Sunday, May 10, 2009

Community Effort for iPhone Application Security

This post is a short description of the community effort I'm trying to start around the iPhone application security model. It describes the effort, my motives for starting it, and the method I have chosen. The effort is hosted on George Hotz', with George's permission.


I have created an Application Copy Protection section on The iPhone Wiki. I hope that the wiki will become a place for developers to pool their knowledge on iPhone application security. In turn, this will make iPhone development less expensive and more enjoyable. Ideally, we would develop a code obfuscation method, as well as a server-side integrity check method, which are non-trivial to reverse. Once there is a barrier against automated programs and beginner crackers, piracy will hopefully go down to a more acceptable rate.

I'm dissatisfied with the asymmetry in the iPhone security landscape. On one hand, application pirates have a good infrastructure, ranging from tutorials to the Crackulous application for automated piracy, and to the Appulous infrastructure for distributing pirated applications. On the other hand, developers have to fight many unknowns, like the unspecified signature system, because Apple designed the system on the assumption that developers will not have to worry about copy protection themselves. Application security information is spread across Apple's documentation and various blogs and forums, which makes it hard for developers to learn and implement application security.

I'm also unhappy with RIPdev's approach of charging setup fees and royalties, because the application developers are already paying Apple an up-front development fee, as well as distribution fees.

Last but not least, I'm obviously a bit upset that my application got pirated the next day after it launched in the iTunes store :)

I am documenting my thought process and method for establishing the effort for historical reasons. They will hopefully be useful to other people who want to start similar initiatives.

I wanted to do a wiki on iPhone application security, but I didn't take the time to think the logistics until recently. I was initially thinking of opening a Google Site, and adding as a collaborator any person that would e-mail me an useful piece of information. Then I realized that Google don't look as open to contributions as Wikis do. At the same time, I also started thinking about getting visibility for the site. After a bit of thinking, I realized I'm better off hosting the effort on The iPhone Wiki, because it's already a well-known site, its topic is security on the iPhone, and it contains information that can be useful to developers researching application security.

After I decided on The iPhone Wiki, I did some googling to find out that it was started by George Hotz, and I read the wiki's Constitution to see if my effort belonged there.
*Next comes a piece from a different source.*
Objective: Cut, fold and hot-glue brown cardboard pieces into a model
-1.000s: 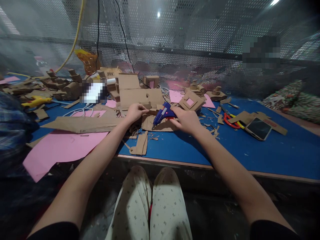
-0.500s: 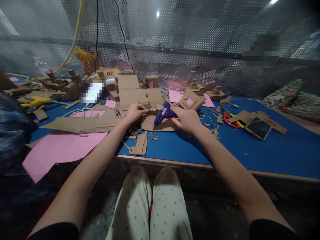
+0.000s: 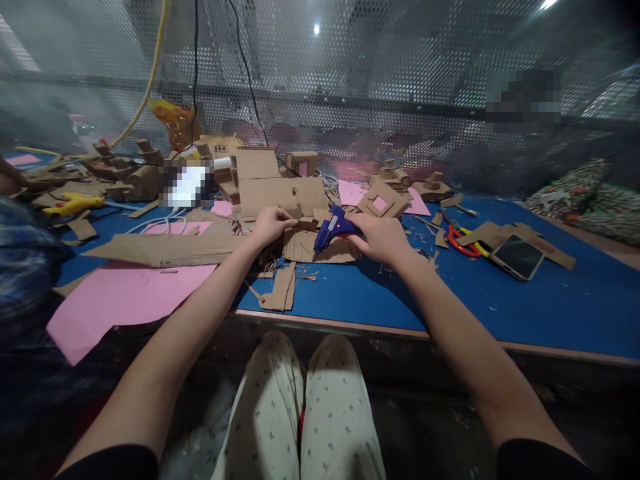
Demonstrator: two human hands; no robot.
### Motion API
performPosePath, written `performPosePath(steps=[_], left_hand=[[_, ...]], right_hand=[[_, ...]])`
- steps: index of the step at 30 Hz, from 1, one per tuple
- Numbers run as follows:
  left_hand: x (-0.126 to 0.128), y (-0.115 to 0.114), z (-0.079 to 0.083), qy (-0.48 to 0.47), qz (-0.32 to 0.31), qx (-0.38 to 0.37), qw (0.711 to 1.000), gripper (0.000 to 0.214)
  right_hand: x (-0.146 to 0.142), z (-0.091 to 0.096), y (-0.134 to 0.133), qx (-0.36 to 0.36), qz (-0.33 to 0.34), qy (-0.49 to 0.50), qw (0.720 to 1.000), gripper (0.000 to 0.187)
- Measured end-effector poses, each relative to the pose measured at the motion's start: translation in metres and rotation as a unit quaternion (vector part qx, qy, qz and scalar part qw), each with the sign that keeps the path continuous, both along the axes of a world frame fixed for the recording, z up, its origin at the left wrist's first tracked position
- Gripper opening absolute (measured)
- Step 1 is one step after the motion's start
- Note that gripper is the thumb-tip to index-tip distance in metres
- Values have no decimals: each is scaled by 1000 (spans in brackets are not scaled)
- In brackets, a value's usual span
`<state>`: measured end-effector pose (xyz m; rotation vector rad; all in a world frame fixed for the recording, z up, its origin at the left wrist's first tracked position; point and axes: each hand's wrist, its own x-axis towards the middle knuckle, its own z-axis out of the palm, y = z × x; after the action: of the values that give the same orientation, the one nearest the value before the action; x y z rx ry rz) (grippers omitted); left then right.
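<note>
My right hand is closed round a blue glue gun with a red light on its side. Its nozzle points down and left at a flat cardboard piece on the blue table. My left hand is curled, pinching the upper left edge of that cardboard piece. Small cardboard scraps lie just in front of both hands.
Pink paper and a long cardboard sheet lie to the left. Cardboard models stand behind the hands. A phone and red-handled scissors lie to the right. A yellow glue gun rests far left. A perforated screen closes the back.
My right hand has shifted the glue gun slightly to the right and tilted it more upright. My left hand has stayed on the cardboard.
</note>
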<state>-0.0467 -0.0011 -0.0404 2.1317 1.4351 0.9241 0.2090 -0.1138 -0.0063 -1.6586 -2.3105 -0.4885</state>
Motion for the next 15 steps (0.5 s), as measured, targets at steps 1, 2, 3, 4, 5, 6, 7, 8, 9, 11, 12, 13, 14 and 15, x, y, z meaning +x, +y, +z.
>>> performPosePath(steps=[1,2,3,4,5,6,7,8,9,11,12,13,14,15], left_hand=[[0,0,0,0,0,1,1000,27],[0,0,1,1,-2,1,1000,27],[0,0,0,1,-3,1,1000,27],[-1,0,0,3,-5,1,1000,27],[-1,1,0,4,-5,1,1000,27],[-1,1,-1,4,-6,2,1000,27],[-1,1,-1,4,-7,2,1000,26],[-1,2,-1,3,-8,1,1000,26],[-1,1,-1,3,-8,1,1000,26],[0,0,0,1,-11,6,1000,27],[0,-1,0,1,-12,9,1000,29],[0,-1,1,3,-11,13,1000,31],[1,-2,2,5,-7,17,1000,35],[1,-3,3,7,-4,21,1000,39]], right_hand=[[1,0,0,0,0,-2,1000,47],[1,0,0,0,-1,-3,1000,47],[2,0,0,0,-2,-5,1000,47],[2,1,0,0,-5,-5,1000,47],[3,1,0,-1,-7,-6,1000,47],[5,2,0,-1,-10,-5,1000,46],[7,3,1,-2,-12,-3,1000,46],[9,5,1,-3,-17,0,1000,47],[12,6,2,-3,-26,7,1000,47],[19,10,4,0,-65,32,997,49],[22,11,5,4,-94,49,994,50],[26,12,6,6,-126,67,990,52],[29,12,7,5,-157,85,984,54],[31,11,8,-1,-187,100,977,55]])
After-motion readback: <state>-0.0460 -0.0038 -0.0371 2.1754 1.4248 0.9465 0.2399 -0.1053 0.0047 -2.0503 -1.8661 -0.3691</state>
I was still unsure if my effort fits in, so I decided to ask for George's permission. After some more googling, I eventually tracked him down, and he gave his consent quickly.
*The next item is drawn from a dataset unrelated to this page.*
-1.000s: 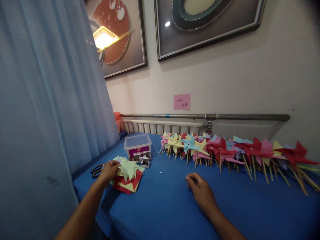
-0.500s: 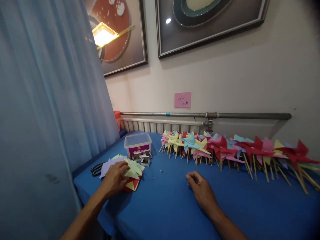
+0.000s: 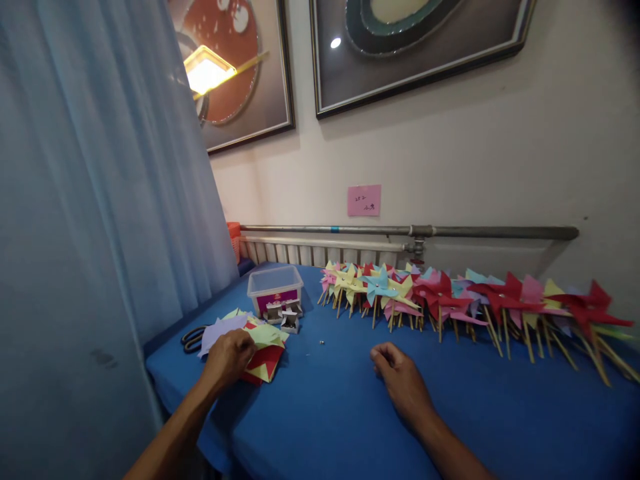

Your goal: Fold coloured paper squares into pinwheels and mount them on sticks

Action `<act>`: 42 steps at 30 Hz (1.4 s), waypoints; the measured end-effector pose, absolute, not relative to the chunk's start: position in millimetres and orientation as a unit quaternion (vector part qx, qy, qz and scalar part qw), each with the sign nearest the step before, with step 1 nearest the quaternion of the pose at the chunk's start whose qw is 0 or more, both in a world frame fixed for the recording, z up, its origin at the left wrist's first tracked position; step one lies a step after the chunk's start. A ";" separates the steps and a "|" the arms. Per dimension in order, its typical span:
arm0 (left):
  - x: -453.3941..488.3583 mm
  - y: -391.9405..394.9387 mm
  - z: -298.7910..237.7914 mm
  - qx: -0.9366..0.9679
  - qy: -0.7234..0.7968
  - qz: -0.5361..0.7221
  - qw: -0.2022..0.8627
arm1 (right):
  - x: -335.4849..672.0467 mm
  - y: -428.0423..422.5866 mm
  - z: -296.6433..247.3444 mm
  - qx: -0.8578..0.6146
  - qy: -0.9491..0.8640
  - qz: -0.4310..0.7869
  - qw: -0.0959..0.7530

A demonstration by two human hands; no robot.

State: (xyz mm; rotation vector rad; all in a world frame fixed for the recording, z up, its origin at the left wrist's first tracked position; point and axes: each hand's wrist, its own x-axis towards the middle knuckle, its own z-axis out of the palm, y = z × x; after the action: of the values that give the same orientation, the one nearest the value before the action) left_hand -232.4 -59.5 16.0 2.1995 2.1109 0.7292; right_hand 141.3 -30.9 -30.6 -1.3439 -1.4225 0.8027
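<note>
My left hand [image 3: 231, 355] is closed at the pile of coloured paper pieces [image 3: 265, 365], its fingers pinching a light green paper piece [image 3: 271, 335] at the near edge. Red, yellow and lilac pieces show under and around it. My right hand [image 3: 400, 377] rests on the blue cloth with fingers curled in and thumb against them; nothing shows in it. Between the hands lies a tiny shiny metal piece [image 3: 322, 343]. Small open boxes [image 3: 290, 322] with small metal bits stand behind the pile, in front of a clear plastic tub [image 3: 275, 280].
Black-handled scissors [image 3: 194, 339] lie left of the paper, partly covered. Many finished paper pinwheels [image 3: 440, 297] on sticks line the table's back right. A blue curtain [image 3: 100, 200] hangs at the left. A pipe [image 3: 500, 232] and radiator [image 3: 320, 255] run along the wall.
My left hand has drawn its fingers together on the light green paper and pulled it slightly, uncovering more red and yellow below. My right hand stays almost still.
</note>
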 end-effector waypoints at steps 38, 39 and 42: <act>-8.8 9.6 45.1 0.393 0.319 0.542 0.671 | 138.0 -50.4 -8.5 -0.293 -0.333 0.640 0.627; -4.3 12.0 37.3 0.392 0.327 0.540 0.669 | 139.5 -50.3 -6.1 -0.286 -0.333 0.636 0.634; 3.4 14.2 12.0 0.384 0.353 0.538 0.662 | 142.3 -47.3 -3.7 -0.268 -0.337 0.630 0.647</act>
State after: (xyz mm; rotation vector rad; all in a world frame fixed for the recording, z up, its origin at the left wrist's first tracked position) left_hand 3.4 14.2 12.0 0.8693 0.7977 1.2169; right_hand 142.3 -47.3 -3.7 -0.6090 -0.7665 1.4331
Having gotten George's consent, I spent a bit of time thinking of the best way to blend the topics I wanted to add with the existing content on the Wiki. I chose to create a separate section named Application Copy Protection on the front page, and created a skeleton under it. This optimizes for visibility, and makes it easy for me to optimize my thoughts, but may not be the best solution for the overall site. Fortunately, it's a Wiki, so I don't have to worry too much. If I made a mistake, someone else will jump in and fix it.

My next steps are:
  • contribute enough content to make the wiki worth reading for iPhone application developers
  • create a skeleton for what I think the rest of the content should be, so other people can easily jump in and contribute their knowledge
  • pitch the effort to high-traffic iPhone-related blogs, to make developers aware of the Wiki; the fact that the pages are hosted on The iPhone Wiki should help
This is my first grown-up attempt at starting a community effort. I would appreciate any suggestions or generic feedback. I hope you found the post at least amusing, if not useful.